Whenever a line below holds the word "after", count it once; report the total and nothing else.
----
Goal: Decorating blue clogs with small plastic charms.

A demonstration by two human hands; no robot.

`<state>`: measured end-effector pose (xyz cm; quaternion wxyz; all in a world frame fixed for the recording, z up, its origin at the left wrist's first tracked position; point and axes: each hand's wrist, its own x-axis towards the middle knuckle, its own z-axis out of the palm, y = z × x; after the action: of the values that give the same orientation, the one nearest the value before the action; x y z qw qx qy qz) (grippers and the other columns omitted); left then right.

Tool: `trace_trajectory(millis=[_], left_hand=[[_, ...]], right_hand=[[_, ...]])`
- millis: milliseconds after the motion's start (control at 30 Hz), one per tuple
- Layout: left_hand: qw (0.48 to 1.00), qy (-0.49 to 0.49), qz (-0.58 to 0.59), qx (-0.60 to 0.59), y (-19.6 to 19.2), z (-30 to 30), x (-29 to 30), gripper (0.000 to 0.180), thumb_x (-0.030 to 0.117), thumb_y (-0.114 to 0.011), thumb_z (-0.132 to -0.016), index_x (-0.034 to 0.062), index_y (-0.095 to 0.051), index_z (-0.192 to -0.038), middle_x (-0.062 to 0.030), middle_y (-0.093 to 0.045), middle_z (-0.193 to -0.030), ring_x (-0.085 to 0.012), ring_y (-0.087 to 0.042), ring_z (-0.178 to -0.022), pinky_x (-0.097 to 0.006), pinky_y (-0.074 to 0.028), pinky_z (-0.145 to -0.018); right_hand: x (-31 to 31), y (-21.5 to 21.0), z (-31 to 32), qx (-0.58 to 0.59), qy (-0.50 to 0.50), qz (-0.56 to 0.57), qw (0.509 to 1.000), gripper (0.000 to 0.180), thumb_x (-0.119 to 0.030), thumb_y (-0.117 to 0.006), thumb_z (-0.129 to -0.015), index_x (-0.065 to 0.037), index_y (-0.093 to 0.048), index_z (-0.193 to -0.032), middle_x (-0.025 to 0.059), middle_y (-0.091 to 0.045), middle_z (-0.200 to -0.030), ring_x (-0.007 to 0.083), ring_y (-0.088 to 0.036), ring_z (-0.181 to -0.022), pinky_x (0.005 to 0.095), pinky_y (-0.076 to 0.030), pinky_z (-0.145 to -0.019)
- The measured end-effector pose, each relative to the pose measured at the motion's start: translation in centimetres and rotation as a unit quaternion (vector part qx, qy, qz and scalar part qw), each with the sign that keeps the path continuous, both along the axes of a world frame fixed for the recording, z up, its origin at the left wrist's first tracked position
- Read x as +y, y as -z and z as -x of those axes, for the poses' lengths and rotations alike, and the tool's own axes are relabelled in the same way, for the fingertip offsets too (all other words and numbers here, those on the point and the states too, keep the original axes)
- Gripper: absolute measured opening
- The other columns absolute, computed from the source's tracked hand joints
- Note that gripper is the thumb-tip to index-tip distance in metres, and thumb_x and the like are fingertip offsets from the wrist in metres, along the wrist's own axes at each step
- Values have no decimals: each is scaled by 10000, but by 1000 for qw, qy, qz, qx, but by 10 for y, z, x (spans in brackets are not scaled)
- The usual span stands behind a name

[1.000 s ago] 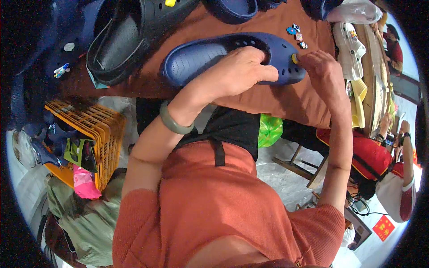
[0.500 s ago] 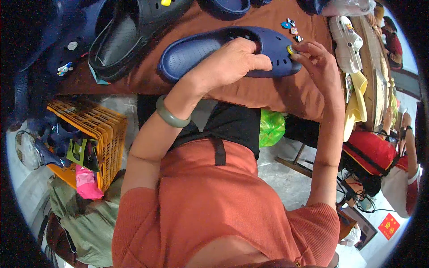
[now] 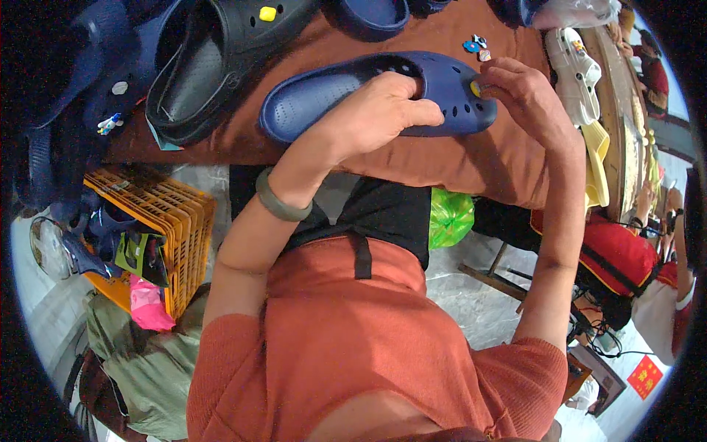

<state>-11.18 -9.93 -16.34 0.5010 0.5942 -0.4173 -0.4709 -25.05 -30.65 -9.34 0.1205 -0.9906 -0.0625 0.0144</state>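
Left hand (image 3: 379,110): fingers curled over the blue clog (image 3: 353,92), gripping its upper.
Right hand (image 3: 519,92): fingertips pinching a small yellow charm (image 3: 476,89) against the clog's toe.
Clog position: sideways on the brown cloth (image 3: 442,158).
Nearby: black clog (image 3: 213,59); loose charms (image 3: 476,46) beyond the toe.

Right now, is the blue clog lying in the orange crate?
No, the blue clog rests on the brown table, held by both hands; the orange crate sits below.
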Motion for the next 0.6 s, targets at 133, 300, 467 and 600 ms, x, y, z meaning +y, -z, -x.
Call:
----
## Task output
2